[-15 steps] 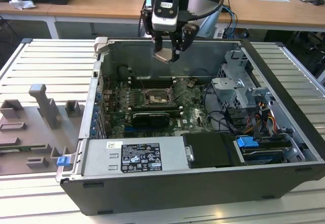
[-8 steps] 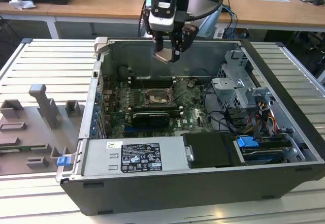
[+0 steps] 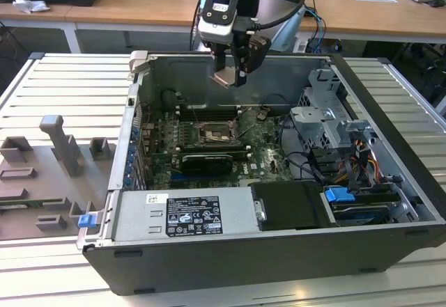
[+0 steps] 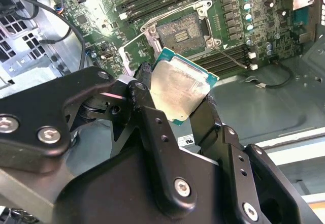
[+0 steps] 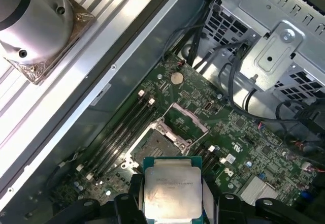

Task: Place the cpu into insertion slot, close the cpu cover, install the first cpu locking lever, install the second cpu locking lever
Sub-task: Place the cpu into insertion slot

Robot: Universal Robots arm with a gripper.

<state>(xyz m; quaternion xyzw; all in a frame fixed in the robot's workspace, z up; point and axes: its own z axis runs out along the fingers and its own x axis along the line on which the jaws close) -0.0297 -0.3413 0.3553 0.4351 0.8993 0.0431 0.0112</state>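
Black fingers (image 4: 203, 118) pinch cpu (image 4: 180, 89) above insertion slot (image 4: 180, 31)

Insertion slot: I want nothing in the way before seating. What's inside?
Inside the insertion slot only its dark contact bed shows, no chip. In the first wrist view the cpu, held in the hand, covers part of its rim.

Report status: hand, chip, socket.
Hand shut on flat square silvery-beige cpu, above open case. Square silver-rimmed insertion slot on green board bare, thin silver cover frame swung open. Nothing between cpu and slot.
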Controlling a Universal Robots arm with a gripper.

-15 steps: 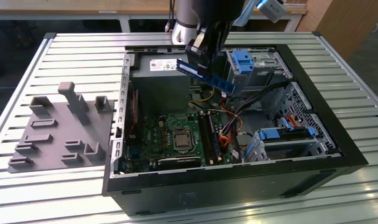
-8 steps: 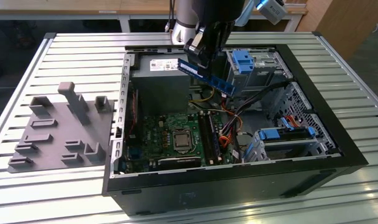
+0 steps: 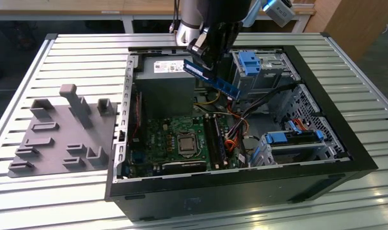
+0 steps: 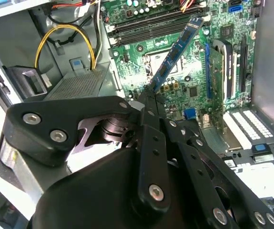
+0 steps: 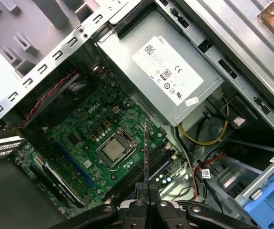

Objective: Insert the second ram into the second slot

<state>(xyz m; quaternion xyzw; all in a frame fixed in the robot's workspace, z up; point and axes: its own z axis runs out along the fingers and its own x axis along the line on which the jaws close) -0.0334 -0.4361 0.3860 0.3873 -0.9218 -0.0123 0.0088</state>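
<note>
The gripper (image 4: 150,98) hangs inside the open computer case (image 3: 245,196). Its jaws pinch one end of the second ram (image 4: 177,50), tilted above the motherboard (image 4: 137,57), probably to keep it clear of the memory slots (image 4: 146,26).

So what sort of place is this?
Likely a robotics lab: an opened computer case sits on a slatted metal table beside a grey fixture tray, and the gripper holds a ram stick over it.

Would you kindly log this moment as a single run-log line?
gripper: shut on second ram | second ram: aloft over open computer case, not in a slot
</note>
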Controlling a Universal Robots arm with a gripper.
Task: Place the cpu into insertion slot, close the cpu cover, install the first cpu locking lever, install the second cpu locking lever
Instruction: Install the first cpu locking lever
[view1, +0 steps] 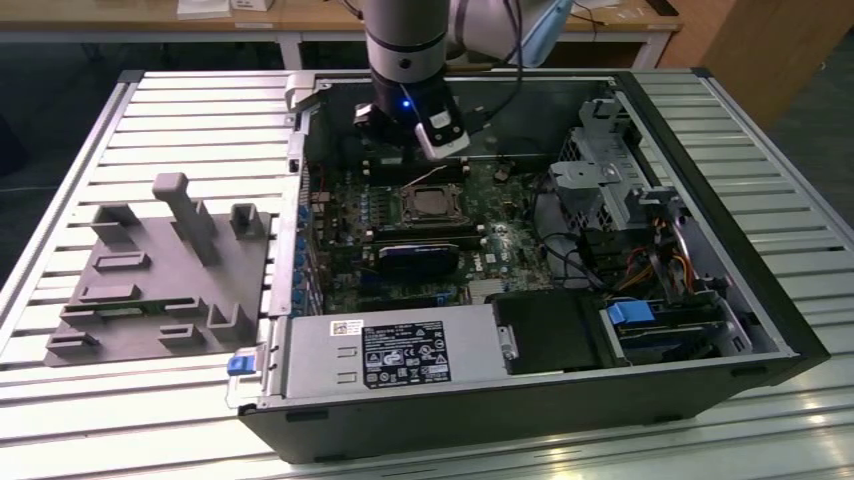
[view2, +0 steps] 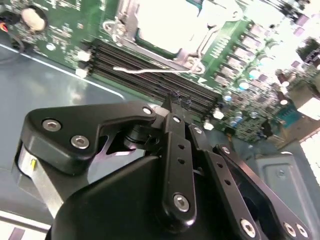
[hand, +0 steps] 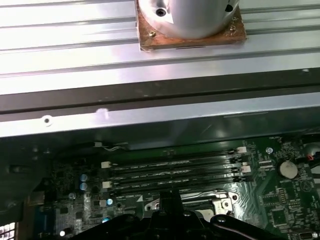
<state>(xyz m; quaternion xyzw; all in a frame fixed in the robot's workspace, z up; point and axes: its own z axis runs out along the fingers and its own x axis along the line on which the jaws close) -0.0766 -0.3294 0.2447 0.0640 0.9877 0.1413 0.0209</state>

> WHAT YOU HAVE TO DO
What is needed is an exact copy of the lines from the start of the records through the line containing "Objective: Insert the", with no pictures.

> SOLUTION FOR THIS EXERCISE
[-15 steps] 
[-8 steps] 
[+0 steps] 
[+0 steps] 
[+0 steps] 

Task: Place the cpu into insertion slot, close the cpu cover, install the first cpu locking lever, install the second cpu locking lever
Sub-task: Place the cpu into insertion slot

Robot: Universal Robots arm with a gripper.

<state>(xyz m; quaternion xyzw; all in a frame fixed in the robot's workspace, z up; point and axes: its own z axis runs out along the fingers and its own x axis along the line on which the jaws close) -0.0297 -0.3413 0.3553 0.4351 0.8993 0.0431 0.0112</state>
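Black fingers (image 4: 203, 118) pinch cpu (image 4: 180, 89) above insertion slot (image 4: 180, 31)

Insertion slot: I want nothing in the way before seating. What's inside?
Inside the insertion slot only its dark contact bed shows, no chip. In the first wrist view the cpu, held in the hand, covers part of its rim.

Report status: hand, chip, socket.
Hand shut on flat square silvery-beige cpu, above open case. Square silver-rimmed insertion slot on green board bare, thin silver cover frame swung open. Nothing between cpu and slot.
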Controlling a Universal Robots arm with a gripper.

-15 steps: 
-8 steps: 
+0 steps: 
+0 steps: 
+0 steps: 

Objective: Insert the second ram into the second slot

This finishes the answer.